BRIEF> All that should be output is the block of lines below from the line with "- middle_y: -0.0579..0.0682" to the line with "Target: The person", both included, exactly as written.

PROVIDED MATERIAL>
※

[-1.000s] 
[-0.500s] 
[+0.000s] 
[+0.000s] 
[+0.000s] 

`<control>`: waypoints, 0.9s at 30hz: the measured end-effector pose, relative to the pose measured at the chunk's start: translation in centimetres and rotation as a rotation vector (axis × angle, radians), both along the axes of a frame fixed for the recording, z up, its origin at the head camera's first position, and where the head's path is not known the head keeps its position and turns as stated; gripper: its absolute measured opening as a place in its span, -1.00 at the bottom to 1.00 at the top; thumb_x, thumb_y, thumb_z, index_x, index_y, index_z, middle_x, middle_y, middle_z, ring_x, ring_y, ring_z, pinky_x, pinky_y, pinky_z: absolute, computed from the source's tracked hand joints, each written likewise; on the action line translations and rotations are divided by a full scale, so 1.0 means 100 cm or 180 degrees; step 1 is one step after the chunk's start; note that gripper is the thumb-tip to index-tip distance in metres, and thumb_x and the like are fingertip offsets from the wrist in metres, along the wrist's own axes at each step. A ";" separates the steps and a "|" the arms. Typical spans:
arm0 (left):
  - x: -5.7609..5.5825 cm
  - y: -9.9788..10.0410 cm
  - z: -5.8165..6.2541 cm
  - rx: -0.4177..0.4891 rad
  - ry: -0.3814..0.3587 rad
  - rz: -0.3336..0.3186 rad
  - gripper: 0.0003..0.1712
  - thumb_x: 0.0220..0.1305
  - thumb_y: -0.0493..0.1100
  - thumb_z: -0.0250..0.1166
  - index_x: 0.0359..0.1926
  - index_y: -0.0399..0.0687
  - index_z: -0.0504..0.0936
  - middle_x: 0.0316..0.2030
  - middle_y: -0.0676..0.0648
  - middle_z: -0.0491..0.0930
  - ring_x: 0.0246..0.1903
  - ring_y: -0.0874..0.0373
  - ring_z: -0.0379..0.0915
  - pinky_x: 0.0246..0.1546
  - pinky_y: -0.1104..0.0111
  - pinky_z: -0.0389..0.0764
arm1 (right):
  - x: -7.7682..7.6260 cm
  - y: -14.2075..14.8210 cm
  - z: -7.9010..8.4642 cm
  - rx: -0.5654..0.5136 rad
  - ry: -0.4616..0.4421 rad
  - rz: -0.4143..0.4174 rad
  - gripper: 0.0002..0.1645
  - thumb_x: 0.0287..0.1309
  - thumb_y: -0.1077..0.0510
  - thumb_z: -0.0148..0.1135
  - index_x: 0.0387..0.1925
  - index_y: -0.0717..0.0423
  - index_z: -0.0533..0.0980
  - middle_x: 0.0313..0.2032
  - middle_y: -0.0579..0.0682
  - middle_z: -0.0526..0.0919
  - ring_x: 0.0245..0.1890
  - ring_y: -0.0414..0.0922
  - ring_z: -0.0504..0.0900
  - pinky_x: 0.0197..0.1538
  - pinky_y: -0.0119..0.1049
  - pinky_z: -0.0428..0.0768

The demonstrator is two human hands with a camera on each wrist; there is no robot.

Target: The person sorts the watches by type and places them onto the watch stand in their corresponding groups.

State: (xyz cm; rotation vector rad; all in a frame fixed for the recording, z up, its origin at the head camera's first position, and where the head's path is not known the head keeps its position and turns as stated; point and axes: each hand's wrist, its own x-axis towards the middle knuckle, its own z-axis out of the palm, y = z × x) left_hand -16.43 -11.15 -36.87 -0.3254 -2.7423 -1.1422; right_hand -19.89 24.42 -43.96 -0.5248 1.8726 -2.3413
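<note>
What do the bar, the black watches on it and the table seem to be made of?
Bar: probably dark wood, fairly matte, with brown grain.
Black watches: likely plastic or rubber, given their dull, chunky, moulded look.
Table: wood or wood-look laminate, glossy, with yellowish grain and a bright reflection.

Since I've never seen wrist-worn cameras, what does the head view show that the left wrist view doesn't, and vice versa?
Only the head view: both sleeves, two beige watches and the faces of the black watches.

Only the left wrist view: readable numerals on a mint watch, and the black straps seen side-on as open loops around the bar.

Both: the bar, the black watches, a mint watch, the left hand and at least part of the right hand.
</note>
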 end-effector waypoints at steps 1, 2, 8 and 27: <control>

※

ANSWER TO THIS PROBLEM>
  - middle_y: -0.0579..0.0682
  - middle_z: -0.0526..0.0919
  - ring_x: 0.0245..0.1890
  - ring_y: -0.0414..0.0922
  - ring_z: -0.0504..0.0900
  - pinky_x: 0.0197..0.1538
  - pinky_y: -0.0119..0.1049
  - pinky_z: -0.0428..0.0768

The demonstrator is two human hands with a camera on each wrist; there is no robot.

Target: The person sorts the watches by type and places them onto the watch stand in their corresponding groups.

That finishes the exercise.